▶ TASK STATEMENT
Which lines run from the line with "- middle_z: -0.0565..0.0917" through the line with "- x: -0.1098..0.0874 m" in the entries below? Print them exactly, both ends included, and nothing more.

▶ DATA FOR THIS EXERCISE
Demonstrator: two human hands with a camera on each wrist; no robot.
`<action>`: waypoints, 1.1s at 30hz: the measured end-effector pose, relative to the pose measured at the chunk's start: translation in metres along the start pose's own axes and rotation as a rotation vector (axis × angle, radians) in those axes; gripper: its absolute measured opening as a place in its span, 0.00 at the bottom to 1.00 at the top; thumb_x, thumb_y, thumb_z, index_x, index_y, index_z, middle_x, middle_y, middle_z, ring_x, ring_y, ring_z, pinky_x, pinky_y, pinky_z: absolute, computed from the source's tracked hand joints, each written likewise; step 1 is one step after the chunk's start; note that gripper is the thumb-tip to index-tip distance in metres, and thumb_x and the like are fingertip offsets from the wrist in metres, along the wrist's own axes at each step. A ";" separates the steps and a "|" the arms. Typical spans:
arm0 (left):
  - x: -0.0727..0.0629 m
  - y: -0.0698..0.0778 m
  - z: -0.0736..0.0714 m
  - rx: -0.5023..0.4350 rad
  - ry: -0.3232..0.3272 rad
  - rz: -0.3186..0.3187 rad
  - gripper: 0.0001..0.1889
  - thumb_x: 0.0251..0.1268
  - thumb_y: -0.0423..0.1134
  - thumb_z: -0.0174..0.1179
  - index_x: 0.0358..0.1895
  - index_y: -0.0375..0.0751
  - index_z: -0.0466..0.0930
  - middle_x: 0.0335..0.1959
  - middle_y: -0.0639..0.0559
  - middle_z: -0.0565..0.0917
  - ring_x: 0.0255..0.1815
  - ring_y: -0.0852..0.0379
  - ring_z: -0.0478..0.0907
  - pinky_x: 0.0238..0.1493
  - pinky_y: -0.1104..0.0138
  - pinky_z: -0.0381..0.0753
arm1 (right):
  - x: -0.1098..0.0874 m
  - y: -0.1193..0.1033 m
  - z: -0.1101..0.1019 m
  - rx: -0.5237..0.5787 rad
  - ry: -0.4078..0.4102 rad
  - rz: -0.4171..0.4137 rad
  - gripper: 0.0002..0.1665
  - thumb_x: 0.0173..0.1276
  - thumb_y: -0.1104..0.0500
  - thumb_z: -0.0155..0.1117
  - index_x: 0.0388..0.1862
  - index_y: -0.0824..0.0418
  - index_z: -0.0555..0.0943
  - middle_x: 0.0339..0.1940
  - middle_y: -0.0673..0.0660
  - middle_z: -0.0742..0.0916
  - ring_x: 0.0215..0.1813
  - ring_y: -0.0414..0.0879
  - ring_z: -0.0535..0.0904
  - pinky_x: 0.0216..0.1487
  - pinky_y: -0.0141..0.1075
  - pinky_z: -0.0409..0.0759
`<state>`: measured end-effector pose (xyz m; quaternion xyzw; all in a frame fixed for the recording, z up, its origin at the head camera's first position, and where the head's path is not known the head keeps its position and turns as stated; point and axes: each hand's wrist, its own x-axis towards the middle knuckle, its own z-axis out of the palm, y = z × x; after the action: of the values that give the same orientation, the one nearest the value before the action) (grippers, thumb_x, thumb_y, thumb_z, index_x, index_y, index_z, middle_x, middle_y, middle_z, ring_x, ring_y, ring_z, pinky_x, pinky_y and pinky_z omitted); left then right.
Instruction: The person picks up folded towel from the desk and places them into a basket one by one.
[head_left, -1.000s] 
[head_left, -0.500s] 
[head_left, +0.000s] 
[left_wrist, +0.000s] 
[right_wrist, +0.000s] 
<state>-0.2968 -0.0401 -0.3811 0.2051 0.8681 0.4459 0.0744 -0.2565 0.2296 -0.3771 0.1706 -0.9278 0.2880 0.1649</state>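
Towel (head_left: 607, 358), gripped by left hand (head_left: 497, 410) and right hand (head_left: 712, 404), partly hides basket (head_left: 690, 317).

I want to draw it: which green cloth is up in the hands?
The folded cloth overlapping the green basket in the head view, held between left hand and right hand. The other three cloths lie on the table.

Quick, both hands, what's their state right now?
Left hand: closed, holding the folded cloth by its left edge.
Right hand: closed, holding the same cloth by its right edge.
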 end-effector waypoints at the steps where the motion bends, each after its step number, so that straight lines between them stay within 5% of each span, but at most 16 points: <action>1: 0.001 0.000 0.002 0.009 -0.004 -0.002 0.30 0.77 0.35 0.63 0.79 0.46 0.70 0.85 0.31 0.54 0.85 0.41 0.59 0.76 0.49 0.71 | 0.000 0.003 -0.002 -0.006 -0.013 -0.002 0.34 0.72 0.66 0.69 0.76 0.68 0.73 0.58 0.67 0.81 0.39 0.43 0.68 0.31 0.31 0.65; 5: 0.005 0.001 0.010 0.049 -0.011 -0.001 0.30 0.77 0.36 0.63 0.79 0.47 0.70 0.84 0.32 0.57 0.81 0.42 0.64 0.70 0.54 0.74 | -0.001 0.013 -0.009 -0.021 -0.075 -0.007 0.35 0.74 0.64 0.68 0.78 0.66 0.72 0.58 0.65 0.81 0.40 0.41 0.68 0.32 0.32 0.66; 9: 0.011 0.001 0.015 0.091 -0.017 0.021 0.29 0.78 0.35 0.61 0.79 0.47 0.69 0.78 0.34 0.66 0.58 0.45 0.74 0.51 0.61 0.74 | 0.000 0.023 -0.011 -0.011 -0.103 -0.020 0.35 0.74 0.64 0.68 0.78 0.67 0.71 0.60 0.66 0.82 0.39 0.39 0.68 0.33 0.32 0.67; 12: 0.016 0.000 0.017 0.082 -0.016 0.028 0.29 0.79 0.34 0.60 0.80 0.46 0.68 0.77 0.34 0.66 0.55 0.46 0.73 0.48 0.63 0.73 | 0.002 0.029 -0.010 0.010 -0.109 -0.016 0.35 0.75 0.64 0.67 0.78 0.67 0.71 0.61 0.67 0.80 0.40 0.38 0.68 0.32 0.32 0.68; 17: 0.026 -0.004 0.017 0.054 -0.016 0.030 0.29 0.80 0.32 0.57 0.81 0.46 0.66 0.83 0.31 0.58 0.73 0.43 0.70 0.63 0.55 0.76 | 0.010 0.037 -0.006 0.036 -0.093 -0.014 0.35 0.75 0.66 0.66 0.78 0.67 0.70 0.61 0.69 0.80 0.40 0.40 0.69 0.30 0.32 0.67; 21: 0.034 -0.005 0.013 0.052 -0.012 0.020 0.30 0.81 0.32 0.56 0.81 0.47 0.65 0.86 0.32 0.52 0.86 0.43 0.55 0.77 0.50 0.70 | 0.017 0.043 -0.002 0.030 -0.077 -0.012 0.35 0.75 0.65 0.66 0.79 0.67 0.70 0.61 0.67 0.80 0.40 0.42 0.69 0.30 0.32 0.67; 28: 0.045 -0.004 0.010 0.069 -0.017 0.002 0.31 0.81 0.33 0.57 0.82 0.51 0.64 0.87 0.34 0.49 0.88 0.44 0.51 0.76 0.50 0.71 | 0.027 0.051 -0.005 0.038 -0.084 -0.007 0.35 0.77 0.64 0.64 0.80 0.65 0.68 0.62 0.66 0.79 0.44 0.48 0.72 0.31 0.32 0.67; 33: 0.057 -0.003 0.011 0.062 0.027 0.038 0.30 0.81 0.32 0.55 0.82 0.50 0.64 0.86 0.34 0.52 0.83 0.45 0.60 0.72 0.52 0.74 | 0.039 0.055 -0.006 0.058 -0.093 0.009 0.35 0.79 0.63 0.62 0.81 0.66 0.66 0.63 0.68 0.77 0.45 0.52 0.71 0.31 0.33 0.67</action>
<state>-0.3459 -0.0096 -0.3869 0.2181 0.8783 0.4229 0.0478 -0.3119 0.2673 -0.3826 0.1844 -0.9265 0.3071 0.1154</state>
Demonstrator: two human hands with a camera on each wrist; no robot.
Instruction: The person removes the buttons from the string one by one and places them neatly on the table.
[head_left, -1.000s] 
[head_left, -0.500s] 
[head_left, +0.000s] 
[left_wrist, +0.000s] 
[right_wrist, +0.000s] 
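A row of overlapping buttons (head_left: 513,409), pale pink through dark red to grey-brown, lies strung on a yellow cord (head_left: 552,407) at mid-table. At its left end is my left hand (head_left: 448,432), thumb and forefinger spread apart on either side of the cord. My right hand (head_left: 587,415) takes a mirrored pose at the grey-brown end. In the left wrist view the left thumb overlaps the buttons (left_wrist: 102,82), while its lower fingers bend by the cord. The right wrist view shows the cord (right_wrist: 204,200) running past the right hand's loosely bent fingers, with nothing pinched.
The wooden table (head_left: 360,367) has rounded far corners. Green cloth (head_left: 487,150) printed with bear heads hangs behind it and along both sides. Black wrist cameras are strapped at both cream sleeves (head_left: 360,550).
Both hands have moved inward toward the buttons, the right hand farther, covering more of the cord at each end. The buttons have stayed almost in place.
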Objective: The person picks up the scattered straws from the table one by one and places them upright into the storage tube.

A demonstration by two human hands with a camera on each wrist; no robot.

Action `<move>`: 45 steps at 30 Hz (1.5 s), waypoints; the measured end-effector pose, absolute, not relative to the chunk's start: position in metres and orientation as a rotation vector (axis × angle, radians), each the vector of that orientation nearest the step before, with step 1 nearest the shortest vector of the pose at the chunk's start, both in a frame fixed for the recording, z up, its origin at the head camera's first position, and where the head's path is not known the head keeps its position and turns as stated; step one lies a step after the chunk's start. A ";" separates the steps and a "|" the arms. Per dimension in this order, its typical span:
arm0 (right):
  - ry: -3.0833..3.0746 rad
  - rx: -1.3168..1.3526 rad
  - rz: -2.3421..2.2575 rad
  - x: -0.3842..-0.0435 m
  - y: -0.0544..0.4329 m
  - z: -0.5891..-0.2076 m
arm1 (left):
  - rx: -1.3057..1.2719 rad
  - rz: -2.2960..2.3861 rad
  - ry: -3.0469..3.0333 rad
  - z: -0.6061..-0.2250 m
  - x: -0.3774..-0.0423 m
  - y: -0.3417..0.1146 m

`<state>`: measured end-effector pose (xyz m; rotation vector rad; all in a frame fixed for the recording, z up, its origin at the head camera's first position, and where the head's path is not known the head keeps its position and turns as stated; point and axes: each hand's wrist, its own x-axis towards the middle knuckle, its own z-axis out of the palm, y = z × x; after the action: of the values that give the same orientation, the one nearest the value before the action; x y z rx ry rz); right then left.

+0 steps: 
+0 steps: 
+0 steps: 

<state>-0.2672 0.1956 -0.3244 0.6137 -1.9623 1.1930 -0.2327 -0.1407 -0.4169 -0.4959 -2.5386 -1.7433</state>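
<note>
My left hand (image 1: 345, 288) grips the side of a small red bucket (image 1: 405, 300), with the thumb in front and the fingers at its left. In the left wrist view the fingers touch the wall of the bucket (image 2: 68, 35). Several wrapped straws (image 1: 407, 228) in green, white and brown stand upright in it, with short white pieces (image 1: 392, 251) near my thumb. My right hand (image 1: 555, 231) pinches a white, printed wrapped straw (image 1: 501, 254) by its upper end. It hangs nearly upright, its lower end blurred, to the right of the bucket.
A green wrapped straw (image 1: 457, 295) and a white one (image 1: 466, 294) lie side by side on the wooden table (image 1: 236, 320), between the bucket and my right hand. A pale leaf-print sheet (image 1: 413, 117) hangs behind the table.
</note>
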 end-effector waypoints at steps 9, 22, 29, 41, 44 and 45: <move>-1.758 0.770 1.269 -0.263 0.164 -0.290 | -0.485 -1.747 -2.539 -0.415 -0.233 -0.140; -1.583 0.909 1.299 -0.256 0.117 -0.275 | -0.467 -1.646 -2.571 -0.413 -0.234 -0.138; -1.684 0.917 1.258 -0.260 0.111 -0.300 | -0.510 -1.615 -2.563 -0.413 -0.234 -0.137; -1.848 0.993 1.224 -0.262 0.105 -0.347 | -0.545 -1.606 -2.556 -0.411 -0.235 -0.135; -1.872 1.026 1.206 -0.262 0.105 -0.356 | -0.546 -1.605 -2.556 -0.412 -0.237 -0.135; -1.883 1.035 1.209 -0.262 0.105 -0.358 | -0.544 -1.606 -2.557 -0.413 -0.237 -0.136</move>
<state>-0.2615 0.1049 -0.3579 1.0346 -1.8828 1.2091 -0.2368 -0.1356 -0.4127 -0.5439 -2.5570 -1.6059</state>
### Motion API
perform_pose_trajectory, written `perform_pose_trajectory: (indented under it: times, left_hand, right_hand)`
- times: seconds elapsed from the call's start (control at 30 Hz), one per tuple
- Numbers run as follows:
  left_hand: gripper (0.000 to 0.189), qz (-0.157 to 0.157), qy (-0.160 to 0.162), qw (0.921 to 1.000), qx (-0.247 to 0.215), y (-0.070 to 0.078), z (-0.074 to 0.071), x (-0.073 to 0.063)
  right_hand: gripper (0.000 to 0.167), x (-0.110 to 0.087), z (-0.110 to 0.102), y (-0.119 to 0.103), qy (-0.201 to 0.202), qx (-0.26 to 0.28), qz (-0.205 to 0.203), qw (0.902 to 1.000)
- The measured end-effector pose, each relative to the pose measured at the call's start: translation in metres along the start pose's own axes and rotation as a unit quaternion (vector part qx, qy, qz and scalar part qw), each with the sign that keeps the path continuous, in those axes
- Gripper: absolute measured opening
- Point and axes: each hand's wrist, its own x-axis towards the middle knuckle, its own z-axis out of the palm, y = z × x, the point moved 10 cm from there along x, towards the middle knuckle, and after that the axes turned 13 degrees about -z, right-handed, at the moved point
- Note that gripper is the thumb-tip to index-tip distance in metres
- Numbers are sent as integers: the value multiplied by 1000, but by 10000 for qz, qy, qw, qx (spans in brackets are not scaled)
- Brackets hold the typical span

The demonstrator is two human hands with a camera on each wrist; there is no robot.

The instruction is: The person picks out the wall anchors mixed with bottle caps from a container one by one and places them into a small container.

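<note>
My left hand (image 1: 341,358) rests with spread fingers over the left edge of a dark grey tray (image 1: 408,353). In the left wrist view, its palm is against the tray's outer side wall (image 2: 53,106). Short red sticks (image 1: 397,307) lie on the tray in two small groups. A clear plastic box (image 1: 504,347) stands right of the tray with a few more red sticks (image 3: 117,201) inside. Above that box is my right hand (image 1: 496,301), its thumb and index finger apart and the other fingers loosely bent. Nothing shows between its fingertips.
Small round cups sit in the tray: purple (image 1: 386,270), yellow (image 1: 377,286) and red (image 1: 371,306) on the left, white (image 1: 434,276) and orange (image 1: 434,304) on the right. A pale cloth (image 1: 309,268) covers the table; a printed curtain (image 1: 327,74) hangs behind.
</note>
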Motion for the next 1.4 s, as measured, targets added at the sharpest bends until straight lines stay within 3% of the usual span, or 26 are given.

▶ SOLUTION
  - middle_z: -0.0565..0.0917
  - ring_x: 0.0255..0.1815
  - ring_y: -0.0852..0.0379
  - ring_z: -0.0478..0.0907
  - pinky_x: 0.0238..0.1493
  - pinky_y: -0.1104..0.0138
  - pinky_z: -0.0381..0.0753
arm1 (right):
  - x: -0.1098..0.0874 m

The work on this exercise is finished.